В общем, когда Иван пришел в себя, он долго и с восхищением разглядывал комнату, в которую занесло его не по доброй воле, и начинал понимать обиду графа на его, Ивана, отказ переселиться в эту светлую теплоту.

Вошла экономка. Энергично-сосредоточенная. В руках бутылочки с темной жидкостью и стакан, наполовину наполненный чем-то пахучим. Комната сразу же наводнилась хвойной терпкостью, перемешанной с ароматом весенней цветущей поляны, а через все это пробивалось, отвращая приятность, запах застарелой гнили. Поставила экономна бутылочки и стакан на тумбочку, сама сразу же ладонь ко лбу. И обрадовано:

— Слава богу. Жар спал…

Откинула мягкий байковый, в крупную клетку, плед и принялась распаковывать ноющую ногу, шурша пергаментом. Многослоен кокон: вата, клеенка, вновь вата, а уж потом — бинт, темно-коричневый от впитавшейся мази и пахнущий ворванью. Каждое шевеление отдается болью, но Богусловский, пересиливая ее, спрашивает:

— Не знаете, с Николаем ничего не случилось?

— Жив. Отыскали. Оленя, свою добычу, тебе на выздоровление пожертвовал. А ну-ка приподними голову. Гляди. Видишь, синюшность сходит. — Прошлась нежно по шрамам. — Больно?

— Нет.

Сильней надавила. Тут, как говорится, только терпи. Боль слезу вышибает.

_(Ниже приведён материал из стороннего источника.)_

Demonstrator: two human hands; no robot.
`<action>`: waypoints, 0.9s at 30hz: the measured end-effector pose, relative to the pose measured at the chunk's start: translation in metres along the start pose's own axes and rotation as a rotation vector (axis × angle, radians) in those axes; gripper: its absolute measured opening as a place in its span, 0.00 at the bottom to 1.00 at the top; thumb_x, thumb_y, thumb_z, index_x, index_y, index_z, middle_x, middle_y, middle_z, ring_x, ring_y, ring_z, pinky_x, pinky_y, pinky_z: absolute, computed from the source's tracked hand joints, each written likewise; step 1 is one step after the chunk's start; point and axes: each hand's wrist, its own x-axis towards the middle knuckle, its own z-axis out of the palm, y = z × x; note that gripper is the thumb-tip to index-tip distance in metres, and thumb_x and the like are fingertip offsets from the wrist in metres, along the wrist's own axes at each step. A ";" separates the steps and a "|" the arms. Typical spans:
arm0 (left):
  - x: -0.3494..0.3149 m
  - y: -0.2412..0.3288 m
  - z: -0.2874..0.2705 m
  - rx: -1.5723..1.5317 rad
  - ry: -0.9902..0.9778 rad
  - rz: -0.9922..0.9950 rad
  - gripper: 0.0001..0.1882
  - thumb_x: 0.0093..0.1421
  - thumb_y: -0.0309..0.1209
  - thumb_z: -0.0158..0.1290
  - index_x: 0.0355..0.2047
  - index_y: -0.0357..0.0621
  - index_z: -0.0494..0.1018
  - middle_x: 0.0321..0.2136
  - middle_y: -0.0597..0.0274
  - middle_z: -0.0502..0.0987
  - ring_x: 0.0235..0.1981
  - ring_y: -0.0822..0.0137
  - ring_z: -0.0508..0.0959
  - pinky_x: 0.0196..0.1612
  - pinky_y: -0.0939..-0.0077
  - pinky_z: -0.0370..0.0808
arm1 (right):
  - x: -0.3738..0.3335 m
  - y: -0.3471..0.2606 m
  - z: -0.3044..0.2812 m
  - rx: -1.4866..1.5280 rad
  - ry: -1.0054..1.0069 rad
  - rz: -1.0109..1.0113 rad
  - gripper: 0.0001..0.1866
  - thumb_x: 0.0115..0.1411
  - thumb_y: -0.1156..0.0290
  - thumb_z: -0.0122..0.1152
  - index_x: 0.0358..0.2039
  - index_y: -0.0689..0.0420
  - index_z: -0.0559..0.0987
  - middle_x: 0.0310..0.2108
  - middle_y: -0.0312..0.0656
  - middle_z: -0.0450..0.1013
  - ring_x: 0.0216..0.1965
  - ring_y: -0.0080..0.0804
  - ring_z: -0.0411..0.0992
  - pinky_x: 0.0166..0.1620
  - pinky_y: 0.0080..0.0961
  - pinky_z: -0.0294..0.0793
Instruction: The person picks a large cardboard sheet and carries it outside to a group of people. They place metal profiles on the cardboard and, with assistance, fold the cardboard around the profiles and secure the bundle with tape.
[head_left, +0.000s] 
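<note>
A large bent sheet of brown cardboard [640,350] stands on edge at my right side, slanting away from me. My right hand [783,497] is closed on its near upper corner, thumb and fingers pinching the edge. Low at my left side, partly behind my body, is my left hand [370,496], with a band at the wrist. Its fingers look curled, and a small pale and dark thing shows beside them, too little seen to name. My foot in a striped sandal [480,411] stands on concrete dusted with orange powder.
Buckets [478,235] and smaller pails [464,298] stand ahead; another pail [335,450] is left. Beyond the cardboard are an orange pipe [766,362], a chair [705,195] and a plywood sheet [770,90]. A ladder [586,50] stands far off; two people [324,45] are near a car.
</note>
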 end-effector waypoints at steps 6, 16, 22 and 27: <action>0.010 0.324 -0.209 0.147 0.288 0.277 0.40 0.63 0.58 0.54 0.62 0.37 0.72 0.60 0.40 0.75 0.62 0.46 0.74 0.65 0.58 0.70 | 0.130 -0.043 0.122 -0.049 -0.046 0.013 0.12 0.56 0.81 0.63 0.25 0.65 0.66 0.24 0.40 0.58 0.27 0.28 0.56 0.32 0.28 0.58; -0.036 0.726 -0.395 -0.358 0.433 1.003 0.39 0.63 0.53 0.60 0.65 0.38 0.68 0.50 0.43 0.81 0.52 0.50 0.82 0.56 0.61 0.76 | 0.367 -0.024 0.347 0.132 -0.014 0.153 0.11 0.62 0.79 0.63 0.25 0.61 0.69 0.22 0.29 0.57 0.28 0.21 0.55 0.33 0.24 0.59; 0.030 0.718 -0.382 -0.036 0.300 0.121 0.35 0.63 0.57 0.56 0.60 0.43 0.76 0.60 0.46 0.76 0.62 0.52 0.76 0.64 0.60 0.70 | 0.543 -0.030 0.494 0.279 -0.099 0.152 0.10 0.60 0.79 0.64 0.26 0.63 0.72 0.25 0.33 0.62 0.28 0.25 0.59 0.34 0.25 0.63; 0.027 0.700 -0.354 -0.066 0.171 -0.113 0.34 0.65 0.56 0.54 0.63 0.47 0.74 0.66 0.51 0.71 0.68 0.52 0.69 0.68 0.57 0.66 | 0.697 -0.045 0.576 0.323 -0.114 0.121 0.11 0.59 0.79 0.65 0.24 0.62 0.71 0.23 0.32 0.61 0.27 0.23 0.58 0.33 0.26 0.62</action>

А толстые пальцы с железной твердостью продолжают мять и мять ногу.

— Цела кость, даже трещины нету, — молвила наконец экономка, заканчивая экзекуцию. — Через неделю хоть пляши.

Затем она старательно втирала в ногу жирную, трудно пахнущую жидкость, но делала это совершенно не больно, отчего приятное спокойствие разливалось по всему телу.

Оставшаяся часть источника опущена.